Sermon prononcé le vendredi 5 du mois de Dhoû-l-Hijjah, en l’an 1444 de l’hégire, dans la Mosquée Prophétique.

Toutes les louanges appartiennent à Allah, nous Le louons, Lui demandons Son aide et Son pardon. Nous cherchons refuge auprès d’Allah contre le mal qui est en nous-mêmes et contre celui de nos mauvaises actions. Celui qu’Allah guide nul ne peut l’égarer, quant à celui qu’Il égare nul ne peut le guider. J’atteste qu’il n’y a de divinité digne d’adoration qu’Allah, l’Unique, Celui qui n’a aucun associé. Et j’atteste que notre Prophète Mouhammad est le serviteur d’Allah et Son messager. Que la prière d’Allah soit sur lui, sa famille et ses Compagnons, ainsi que Ses nombreux saluts.

Ceci dit :

Serviteurs d’Allah ! Craignez Allah d’une crainte véritable, que ce soit en secret ou en apparence.

Ô musulmans :

Les périodes de grands biens se renouvellent pour les serviteurs par la grâce d’Allah et Son immense générosité. À peine un rite se termine qu’une autre adoration lui fait suite, afin que les serviteurs puissent se laver de leurs péchés et s’élever en degrés.

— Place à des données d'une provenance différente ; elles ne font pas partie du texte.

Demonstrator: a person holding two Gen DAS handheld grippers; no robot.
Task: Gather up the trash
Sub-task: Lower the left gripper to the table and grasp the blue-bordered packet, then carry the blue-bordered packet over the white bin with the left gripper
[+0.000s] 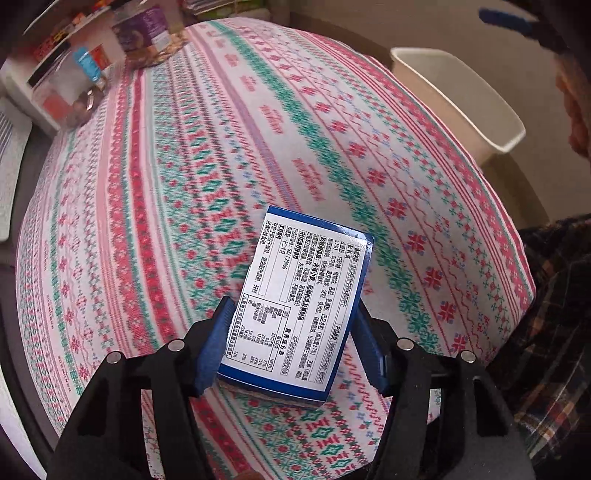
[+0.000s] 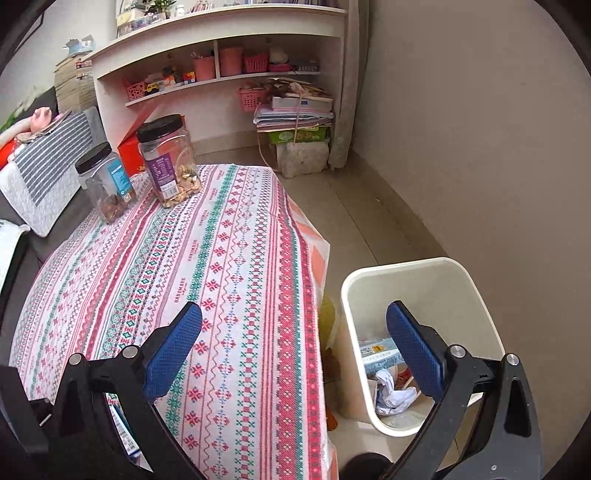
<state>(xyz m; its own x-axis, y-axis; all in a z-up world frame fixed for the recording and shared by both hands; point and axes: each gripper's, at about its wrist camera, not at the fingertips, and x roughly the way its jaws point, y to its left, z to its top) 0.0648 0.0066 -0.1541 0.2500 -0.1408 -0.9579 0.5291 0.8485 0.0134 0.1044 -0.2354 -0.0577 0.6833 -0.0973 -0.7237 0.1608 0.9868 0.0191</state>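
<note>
Right at my left gripper [image 1: 291, 343] sits a blue-edged box [image 1: 295, 299] with a white printed label, lying on the patterned tablecloth [image 1: 207, 177]; its near end lies between my blue pads [image 1: 216, 347], which flank its sides, though I cannot tell whether they are pressing it or just short of touching. Ahead and to the right of that gripper, past the table edge, I see the cream trash bin [image 1: 458, 99] standing on the floor. Far ahead to the left sit some jars [image 1: 147, 29], blurred.

My right gripper [image 2: 295, 354] hangs spread wide and holds nothing, its left pad over the cloth and its right pad over the bin's mouth. Inside the bin, just beyond that pad, I see crumpled paper [image 2: 393, 397] and a pale blue packet [image 2: 376, 354]. Further ahead to the left stand two black-lidded jars [image 2: 168, 158], and beyond them a white shelf [image 2: 221, 40]
</note>
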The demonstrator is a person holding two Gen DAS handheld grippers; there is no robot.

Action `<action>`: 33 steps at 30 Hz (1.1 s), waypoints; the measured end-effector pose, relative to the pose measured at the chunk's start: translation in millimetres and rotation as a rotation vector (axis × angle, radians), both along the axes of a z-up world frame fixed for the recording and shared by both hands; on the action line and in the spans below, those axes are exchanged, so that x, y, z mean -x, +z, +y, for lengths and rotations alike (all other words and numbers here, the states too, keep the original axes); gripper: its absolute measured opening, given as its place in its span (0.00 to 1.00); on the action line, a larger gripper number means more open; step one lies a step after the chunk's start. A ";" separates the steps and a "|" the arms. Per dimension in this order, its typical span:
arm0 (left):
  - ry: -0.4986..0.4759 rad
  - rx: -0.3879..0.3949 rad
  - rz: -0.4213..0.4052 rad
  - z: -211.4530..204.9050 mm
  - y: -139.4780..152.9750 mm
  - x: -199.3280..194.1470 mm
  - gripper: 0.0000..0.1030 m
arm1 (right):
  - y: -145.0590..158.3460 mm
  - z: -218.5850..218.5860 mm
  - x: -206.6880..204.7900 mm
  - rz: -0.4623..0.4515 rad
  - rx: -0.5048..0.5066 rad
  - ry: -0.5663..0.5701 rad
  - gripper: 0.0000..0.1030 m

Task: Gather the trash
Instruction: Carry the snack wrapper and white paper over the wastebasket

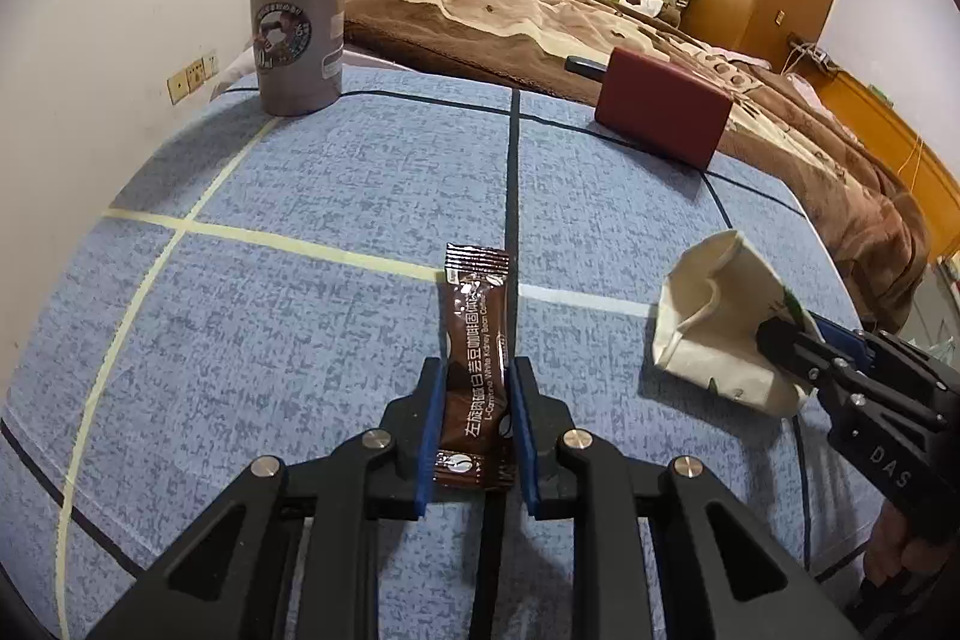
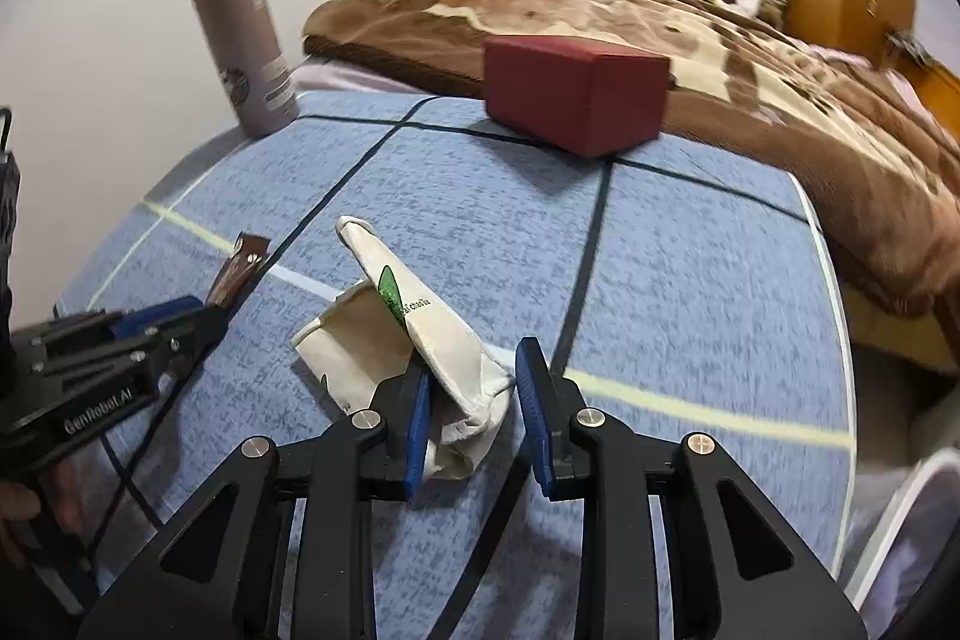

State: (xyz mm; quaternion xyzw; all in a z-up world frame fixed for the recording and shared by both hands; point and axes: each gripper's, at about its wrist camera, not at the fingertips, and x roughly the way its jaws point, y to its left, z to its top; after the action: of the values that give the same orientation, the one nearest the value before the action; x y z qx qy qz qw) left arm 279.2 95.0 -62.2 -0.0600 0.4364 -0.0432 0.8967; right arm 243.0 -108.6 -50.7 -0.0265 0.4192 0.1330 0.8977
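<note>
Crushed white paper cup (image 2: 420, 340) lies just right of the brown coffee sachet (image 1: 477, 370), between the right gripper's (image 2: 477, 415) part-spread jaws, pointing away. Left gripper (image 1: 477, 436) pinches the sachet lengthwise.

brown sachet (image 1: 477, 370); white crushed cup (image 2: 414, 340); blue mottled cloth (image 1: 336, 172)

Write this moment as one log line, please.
left gripper: shut on brown coffee sachet | right gripper: open around crushed white paper cup | both on blue tablecloth
</note>
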 end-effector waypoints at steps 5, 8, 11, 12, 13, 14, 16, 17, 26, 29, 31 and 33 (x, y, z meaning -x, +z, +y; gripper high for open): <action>-0.019 0.000 -0.012 -5.2 4.4 6.2 0.22 | 1.8 -7.1 8.2 -0.012 -0.005 -0.078 0.27; -0.034 -0.004 -0.024 -10.1 8.9 13.4 0.22 | 5.1 -13.2 12.2 -0.022 -0.038 -0.102 0.27; -0.055 0.003 -0.030 -16.0 12.3 21.7 0.22 | 10.2 -19.4 18.7 -0.042 -0.058 -0.130 0.27; -0.062 0.003 -0.031 -18.4 13.1 24.2 0.22 | 11.6 -21.5 21.2 -0.044 -0.063 -0.138 0.27; -0.070 0.004 -0.033 -21.5 13.8 27.5 0.22 | 12.7 -22.7 23.9 -0.049 -0.065 -0.146 0.27; -0.078 0.006 -0.034 -23.9 14.9 30.8 0.22 | 14.0 -24.0 26.4 -0.057 -0.062 -0.153 0.27; -0.089 0.008 -0.036 -29.7 16.3 36.3 0.22 | 15.9 -27.2 30.6 -0.059 -0.064 -0.164 0.27; -0.094 0.011 -0.039 -32.2 17.5 39.1 0.22 | 16.8 -29.4 33.1 -0.059 -0.071 -0.170 0.27; -0.149 0.020 -0.071 -58.7 31.2 64.7 0.22 | 25.8 -56.7 58.9 -0.074 -0.104 -0.240 0.27; -0.177 0.023 -0.086 -70.5 37.3 73.0 0.22 | 27.7 -68.3 67.6 -0.082 -0.110 -0.269 0.27; -0.196 0.020 -0.095 -78.9 41.4 77.2 0.22 | 29.5 -77.5 75.5 -0.090 -0.118 -0.290 0.27; -0.213 0.022 -0.104 -86.4 45.3 80.9 0.22 | 30.9 -84.1 80.5 -0.094 -0.121 -0.304 0.27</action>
State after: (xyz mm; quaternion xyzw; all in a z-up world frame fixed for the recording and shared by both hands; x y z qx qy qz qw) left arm 198.3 8.5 -17.0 -0.0207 0.3926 -0.1458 0.9078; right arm 162.5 -192.6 -19.8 0.0849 0.3672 0.0192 0.9261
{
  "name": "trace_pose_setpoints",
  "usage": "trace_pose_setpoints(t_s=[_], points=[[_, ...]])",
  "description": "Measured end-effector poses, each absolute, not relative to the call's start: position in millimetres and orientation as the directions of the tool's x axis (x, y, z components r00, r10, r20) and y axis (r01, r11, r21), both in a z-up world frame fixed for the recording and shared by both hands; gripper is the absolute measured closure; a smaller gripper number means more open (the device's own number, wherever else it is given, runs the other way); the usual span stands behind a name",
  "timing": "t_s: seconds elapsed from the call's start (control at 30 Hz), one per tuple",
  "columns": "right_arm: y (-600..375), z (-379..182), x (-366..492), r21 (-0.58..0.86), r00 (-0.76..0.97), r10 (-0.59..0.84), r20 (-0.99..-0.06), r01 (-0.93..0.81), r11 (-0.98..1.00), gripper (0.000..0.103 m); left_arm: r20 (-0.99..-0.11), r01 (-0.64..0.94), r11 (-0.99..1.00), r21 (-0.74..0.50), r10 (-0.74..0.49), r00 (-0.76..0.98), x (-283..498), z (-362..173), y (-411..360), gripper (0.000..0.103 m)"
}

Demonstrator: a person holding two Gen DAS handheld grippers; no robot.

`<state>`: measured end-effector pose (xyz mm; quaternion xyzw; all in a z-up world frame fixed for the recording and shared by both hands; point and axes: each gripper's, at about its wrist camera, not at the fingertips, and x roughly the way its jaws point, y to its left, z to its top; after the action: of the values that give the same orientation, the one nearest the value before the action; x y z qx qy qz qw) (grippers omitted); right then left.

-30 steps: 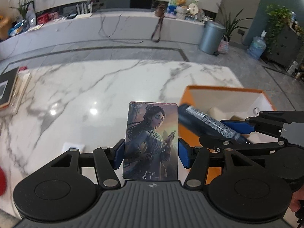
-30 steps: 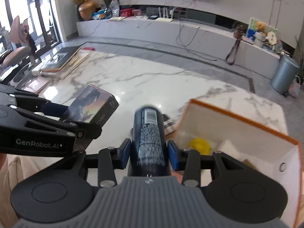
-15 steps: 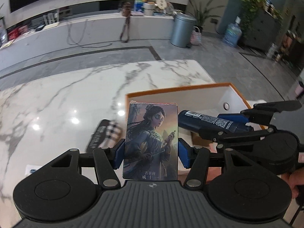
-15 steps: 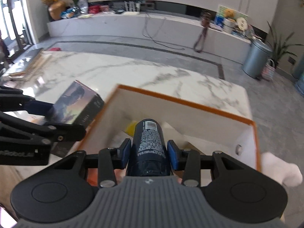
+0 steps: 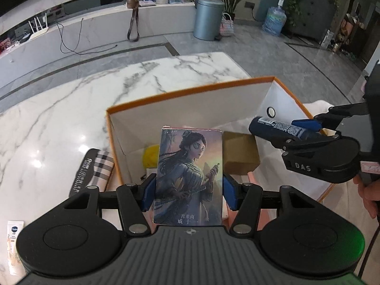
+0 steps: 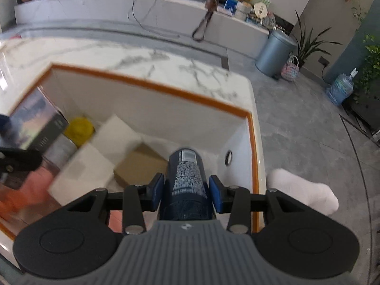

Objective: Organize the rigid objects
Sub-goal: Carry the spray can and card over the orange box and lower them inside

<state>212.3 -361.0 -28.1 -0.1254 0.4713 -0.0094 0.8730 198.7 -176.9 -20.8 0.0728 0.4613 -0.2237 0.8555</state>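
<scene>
Tools (image 5: 188, 190) over marble table (image 5: 59, 123) (grey floor (image 5: 273, 54))

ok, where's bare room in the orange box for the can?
Bare floor of the orange box lies along its far wall and the right wall beside the brown carton. Left side is crowded: yellow item, white boxes. The can hangs over the right part.
</scene>
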Motion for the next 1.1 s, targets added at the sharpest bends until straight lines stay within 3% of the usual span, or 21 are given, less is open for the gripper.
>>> trace_pose_setpoints(t_s=[0.23,0.37,0.73,0.93,1.1], points=[[-360.7,-54.7,215.0,-0.242,0.472,-0.147,-0.869,-0.146,0.959,0.062,-0.832,0.453,0.889,-0.071,-0.303,0.464,198.4,-29.4,-181.4,0.038],[-359.1,-61.1,214.0,-0.24,0.443,-0.145,-0.885,-0.167,0.956,0.074,-0.835,0.459,0.886,-0.068,-0.303,0.46,197.1,-30.7,-183.6,0.038],[-351.6,-45.1,197.1,-0.246,0.529,-0.14,-0.837,-0.135,0.96,0.068,-0.84,0.462,0.884,-0.066,-0.299,0.452,196.8,-35.1,-190.2,0.038],[-349.4,-33.4,186.7,-0.157,0.609,-0.053,-0.791,-0.118,0.981,0.068,-0.853,0.491,0.866,-0.09,-0.322,0.411,193.0,-41.3,-198.9,0.038],[-349.8,-31.3,182.4,-0.1,0.641,-0.017,-0.768,-0.094,0.99,0.06,-0.871,0.511,0.856,-0.075,-0.305,0.385,192.0,-49.4,-205.1,0.038]])
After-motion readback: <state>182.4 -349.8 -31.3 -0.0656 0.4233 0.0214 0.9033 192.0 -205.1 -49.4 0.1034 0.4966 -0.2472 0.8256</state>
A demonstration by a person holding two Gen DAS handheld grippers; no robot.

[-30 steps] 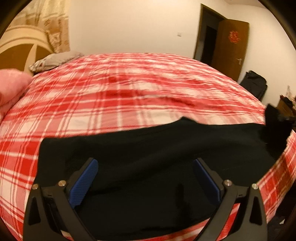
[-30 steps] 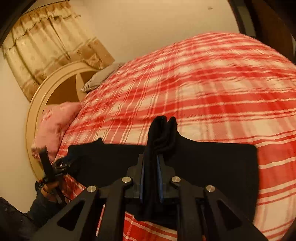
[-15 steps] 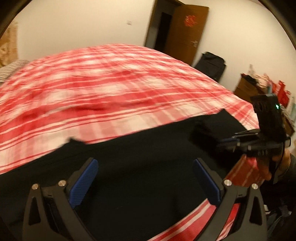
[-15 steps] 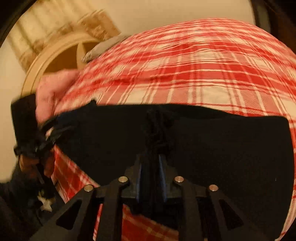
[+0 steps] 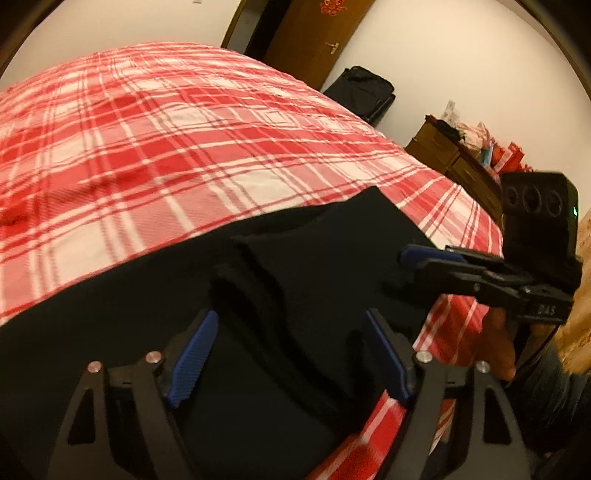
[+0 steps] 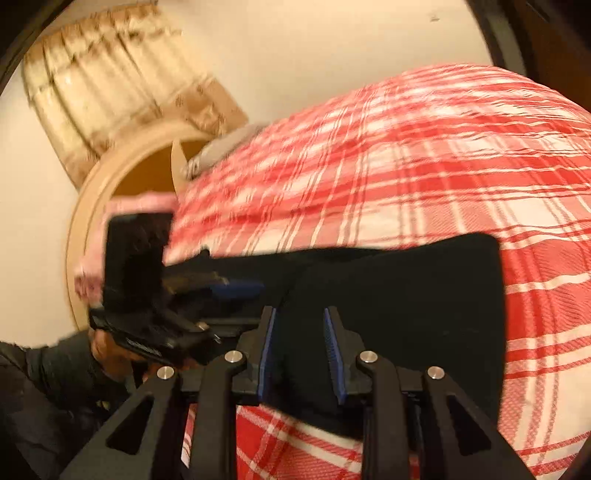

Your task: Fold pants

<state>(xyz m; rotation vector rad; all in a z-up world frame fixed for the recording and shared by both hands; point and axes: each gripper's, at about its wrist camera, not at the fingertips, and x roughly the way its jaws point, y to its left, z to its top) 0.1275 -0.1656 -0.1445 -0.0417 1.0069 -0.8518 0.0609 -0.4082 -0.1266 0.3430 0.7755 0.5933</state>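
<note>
Black pants point(image 5: 177, 317) lie folded along the near edge of a red plaid bed point(image 5: 166, 140); in the right wrist view the pants point(image 6: 406, 295) show a squared right end. My left gripper point(image 5: 291, 328) is open, its blue pads astride a raised fold of the cloth. My right gripper point(image 6: 299, 325) is partly open over the pants' near edge, nothing pinched between its pads. The right gripper also shows in the left wrist view point(image 5: 424, 262), low over the pants' right end. The left gripper shows in the right wrist view point(image 6: 236, 288).
A brown door point(image 5: 314, 33), a black bag point(image 5: 362, 92) and a wooden dresser point(image 5: 461, 162) stand beyond the bed. A curved headboard point(image 6: 122, 177), pink pillow point(image 6: 147, 201) and curtain point(image 6: 122, 85) are at the left. Bare plaid sheet lies beyond the pants.
My right gripper has let go of the bunched black cloth and its jaws have parted. My left gripper has swung right along the pants toward the right gripper, staying open.
</note>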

Nous voilà maintenant dans dix jours bénis ; les meilleurs jours et les plus méritoires, les plus nobles mais aussi les plus importants. Allah jura par eux en disant :

{وَٱلۡفَجۡرِ * وَلَيَالٍ عَشۡرٖ}

{Par l’aube ! Et par les dix nuits !} [Al-Fajr, v.1 – 2].

Masroûq رحمه الله a dit : « Il s’agit des dix jours où se trouve le jour du sacrifice. Ce sont les meilleurs jours de l’année. » Ils font également partie des jours sacrés d’Allah et du dernier mois qu’Allah a déterminé dans Sa parole :

{ٱلۡحَجُّ أَشۡهُرٞ مَّعۡلُومَٰتٞۚ}

{Le pèlerinage se déroule en des mois déterminés.} [Al-Baqarah, v.197].

Ka‘b رحمه الله a dit : « Le mois sacré qu’Allah aime le plus est celui de Dhoû-l-Hijjah, et ce qu’Il aime le plus de ce mois sont les dix premiers jours. » Ses journées sont meilleures que celles des dix derniers jours de Ramadan. Le Prophète ﷺ a dit : « Les meilleurs jours d’ici-bas sont les dix jours de Dhoû-l-Hijjah. » (Rapporté par Ibn Hibbân). Chaykh Al-Islâm رحمه الله a dit : « Les journées des dix [premiers] jours de Dhoû-l-Hijjah sont meilleures que les dix dernières journées de Ramadan. Cependant, les dix dernières nuits de Ramadan sont meilleures que les dix premières nuits de Dhoû-l-Hijjah. »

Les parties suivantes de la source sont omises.